The below program sets up log handling, which gives the user an option to specify whether log rotation is required or not.

The rest is my application. The code is mostly written in terms of functions (not using classes) which are irrelevant to the log setup and mostly contain printing log messages.

But before going ahead with the complete application, I would like to know from experts whether the following approach of using RotatingFileHandler and basicConfig is good enough.

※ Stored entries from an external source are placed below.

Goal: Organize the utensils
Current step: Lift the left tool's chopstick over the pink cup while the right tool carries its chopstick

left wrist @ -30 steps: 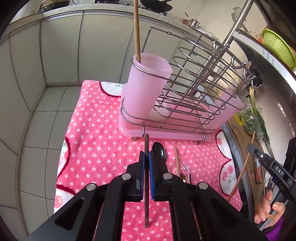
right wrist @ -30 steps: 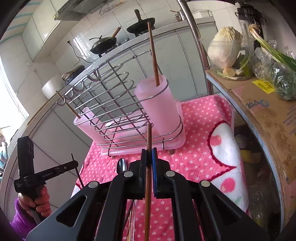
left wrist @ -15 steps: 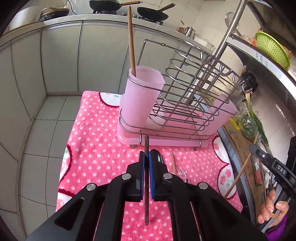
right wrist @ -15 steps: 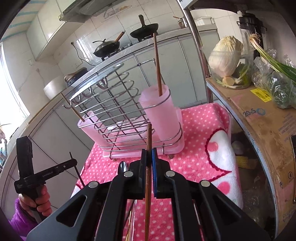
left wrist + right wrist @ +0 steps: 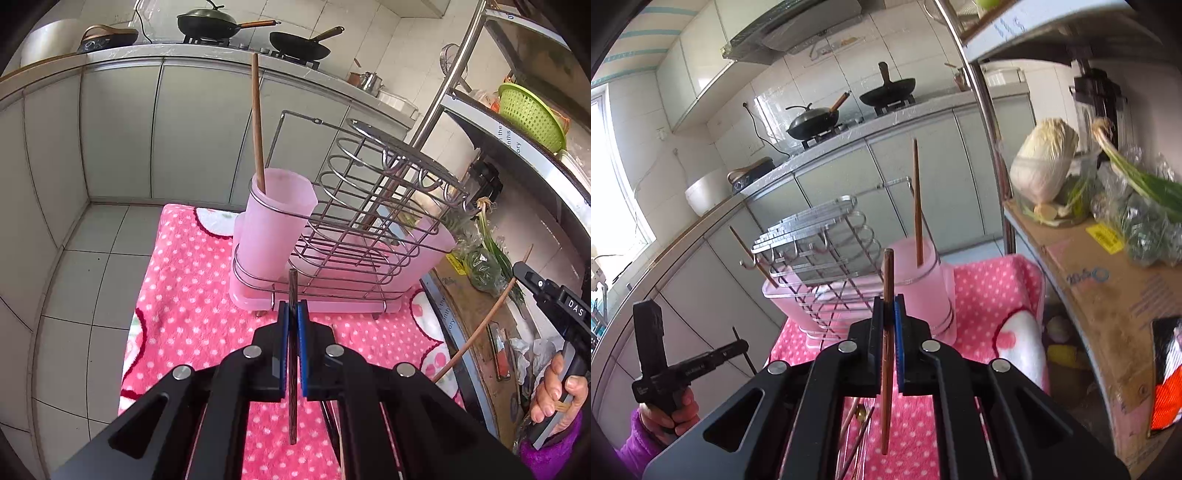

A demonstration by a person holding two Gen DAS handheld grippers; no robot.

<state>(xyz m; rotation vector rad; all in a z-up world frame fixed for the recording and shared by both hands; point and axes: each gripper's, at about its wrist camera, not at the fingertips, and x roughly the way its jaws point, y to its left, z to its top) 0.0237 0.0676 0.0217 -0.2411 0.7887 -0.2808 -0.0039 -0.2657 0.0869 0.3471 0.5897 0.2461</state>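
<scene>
A dark chopstick [image 5: 293,354] is clamped upright between the closed pads of the left gripper [image 5: 292,317], and a reddish-brown chopstick [image 5: 887,332] is pinched the same way in the right gripper [image 5: 888,314]. The pink cup [image 5: 275,225] at the end of the wire rack [image 5: 373,206] lies at 12 o'clock from the left gripper and already holds 1 upright chopstick [image 5: 257,122]; in the right view the same cup [image 5: 919,280] sits at about 1 o'clock beyond the gripper. More utensils [image 5: 857,424] are glimpsed on the pink dotted towel [image 5: 184,295] under the right gripper.

The step in hand is judged to be delivery of both sticks into the cup. It would be done best 1 at a time: the lower tip should be raised above the rim, the stick kept near vertical, and the grip released only once the tip is inside, so that the standing chopstick and the wire loops are not struck.

Compared with 1 s ago, both grippers have been lifted and drawn back: the rack appears lower and farther off, the stove and pans have come into the left view, and the spoon and fork on the towel are no longer seen there.
</scene>
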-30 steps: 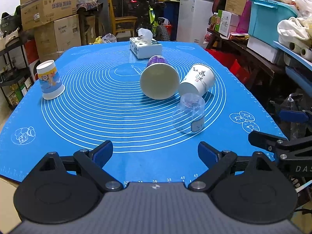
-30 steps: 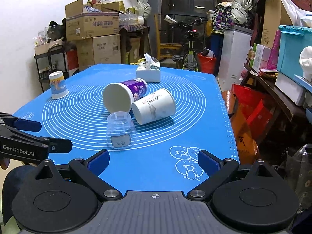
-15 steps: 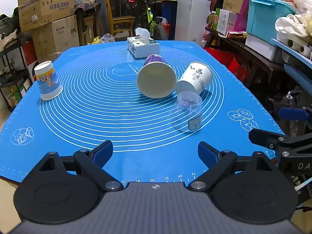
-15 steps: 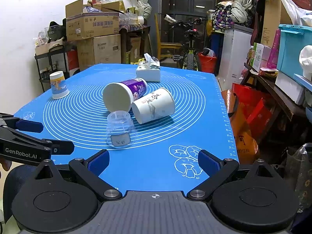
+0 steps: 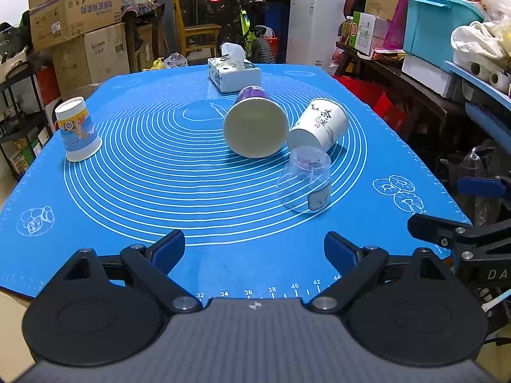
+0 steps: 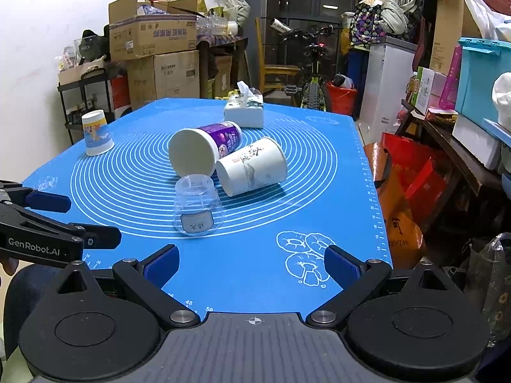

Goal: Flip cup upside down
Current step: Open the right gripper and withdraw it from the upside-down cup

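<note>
I've got the left gripper (image 5: pixel 254 249) and right gripper (image 6: pixel 250 263) both released, gripping nothing, low in frame. Clear cup (image 6: pixel 195 208) stands mouth-down mid-frame on the blue mat (image 6: pixel 319 191); purple cup (image 6: pixel 204 150) and white cup (image 6: pixel 252 170) lie on their sides just behind, touching each other.

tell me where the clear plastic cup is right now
The clear plastic cup stands upside down on the blue mat, right of centre in the left wrist view, just in front of the white paper cup lying on its side.
</note>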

I would like to know the comments for below:

  1. In case if I want to filter logs (either to stdout or file) based on log levels.
  2. Adding any new handlers
  3. Any other unforeseen problems (I am just a fresh learner)
  4. In general is this the correct approach for supporting RotatingFileHandler and basicConfig
  5. Any other general comments
import logging
import logging.handlers

try:
    import configparser
except ImportError:
    # Python 2.x fallback
    import ConfigParser as configparser

import argparse

LOG_FILENAME = 'debug.log'
LOG_PATH = "C:\\tool_temp\\"
# Set up a specific logger with our desired output level
logger = logging.getLogger('MYAPP')

def log_setup(dir_name, config_dict):

    is_log_enabled = config_dict['logrotate_k']
    if is_log_enabled == "enabled":
        print "logrotation enabled"
        # Add the log message rotate_handler to the logger
        rotate_handler = logging.handlers.RotatingFileHandler(dir_name+LOG_FILENAME, maxBytes=512, backupCount=5)

        #'%b %d %H:%M:%S' is to avoid printing 628 after 2021-05-25 16:30:30,628
        formatter = logging.Formatter('%(asctime)s : %(levelname)s: %(filename)s::%(funcName)s:%(lineno)d %(message)s', '%d %b %d %H:%M:%S')

        rotate_handler.setFormatter(formatter)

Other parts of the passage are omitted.